> _WHAT YOU ARE ASKED TO DO_:
Locate and copy each line in the data that contains the word "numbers".

> _PROVIDED MATERIAL_:

=== Section Start ===

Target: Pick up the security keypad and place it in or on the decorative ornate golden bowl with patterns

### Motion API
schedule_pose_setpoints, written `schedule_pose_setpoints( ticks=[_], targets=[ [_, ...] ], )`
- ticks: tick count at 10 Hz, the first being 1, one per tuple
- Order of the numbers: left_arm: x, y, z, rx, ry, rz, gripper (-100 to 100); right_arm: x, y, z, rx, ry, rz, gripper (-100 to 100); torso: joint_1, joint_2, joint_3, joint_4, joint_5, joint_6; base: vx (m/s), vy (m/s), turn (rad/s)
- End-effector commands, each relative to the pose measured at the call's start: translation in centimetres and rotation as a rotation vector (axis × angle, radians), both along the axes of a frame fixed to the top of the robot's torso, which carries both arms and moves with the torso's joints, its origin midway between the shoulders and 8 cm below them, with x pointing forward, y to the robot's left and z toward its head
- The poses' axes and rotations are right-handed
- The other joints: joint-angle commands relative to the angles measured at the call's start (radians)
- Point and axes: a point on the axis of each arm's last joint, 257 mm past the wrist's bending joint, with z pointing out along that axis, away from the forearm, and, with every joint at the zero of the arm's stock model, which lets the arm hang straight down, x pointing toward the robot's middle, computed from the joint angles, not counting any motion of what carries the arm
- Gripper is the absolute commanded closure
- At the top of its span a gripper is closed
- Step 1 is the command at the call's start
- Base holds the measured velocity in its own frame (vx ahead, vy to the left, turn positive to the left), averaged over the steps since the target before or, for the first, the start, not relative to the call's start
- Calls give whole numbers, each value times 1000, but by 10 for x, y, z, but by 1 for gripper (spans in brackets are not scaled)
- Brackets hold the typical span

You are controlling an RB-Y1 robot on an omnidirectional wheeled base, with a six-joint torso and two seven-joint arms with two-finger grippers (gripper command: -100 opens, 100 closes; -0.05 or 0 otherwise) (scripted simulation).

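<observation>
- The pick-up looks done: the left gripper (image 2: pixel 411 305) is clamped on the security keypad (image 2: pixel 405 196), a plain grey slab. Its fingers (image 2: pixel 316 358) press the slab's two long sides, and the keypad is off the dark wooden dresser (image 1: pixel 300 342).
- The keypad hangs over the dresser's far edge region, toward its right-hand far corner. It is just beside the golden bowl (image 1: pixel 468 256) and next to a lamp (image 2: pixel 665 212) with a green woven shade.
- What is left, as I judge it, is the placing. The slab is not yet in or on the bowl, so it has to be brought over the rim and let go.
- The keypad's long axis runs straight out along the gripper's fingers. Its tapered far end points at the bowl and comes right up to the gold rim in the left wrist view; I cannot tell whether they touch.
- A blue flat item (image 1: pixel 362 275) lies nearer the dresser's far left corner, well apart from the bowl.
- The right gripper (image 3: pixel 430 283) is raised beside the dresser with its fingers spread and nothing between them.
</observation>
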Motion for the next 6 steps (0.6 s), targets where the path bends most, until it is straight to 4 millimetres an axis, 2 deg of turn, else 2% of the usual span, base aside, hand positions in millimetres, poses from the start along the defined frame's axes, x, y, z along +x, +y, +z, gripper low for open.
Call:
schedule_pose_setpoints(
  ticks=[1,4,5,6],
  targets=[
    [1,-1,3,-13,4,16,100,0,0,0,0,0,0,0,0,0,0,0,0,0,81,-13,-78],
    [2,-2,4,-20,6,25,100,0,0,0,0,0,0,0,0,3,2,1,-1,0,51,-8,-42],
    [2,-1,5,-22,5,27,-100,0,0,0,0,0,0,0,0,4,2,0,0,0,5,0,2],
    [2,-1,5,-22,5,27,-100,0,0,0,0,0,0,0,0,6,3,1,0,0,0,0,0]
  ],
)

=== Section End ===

> _EXPECTED ANSWER_:
- Order of the numbers: left_arm: x, y, z, rx, ry, rz, gripper (-100 to 100); right_arm: x, y, z, rx, ry, rz, gripper (-100 to 100); torso: joint_1, joint_2, joint_3, joint_4, joint_5, joint_6; base: vx (m/s), vy (m/s), turn (rad/s)
- Calls give whole numbers, each value times 1000, but by 10 for x, y, z, but by 1 for gripper (spans in brackets are not scaled)

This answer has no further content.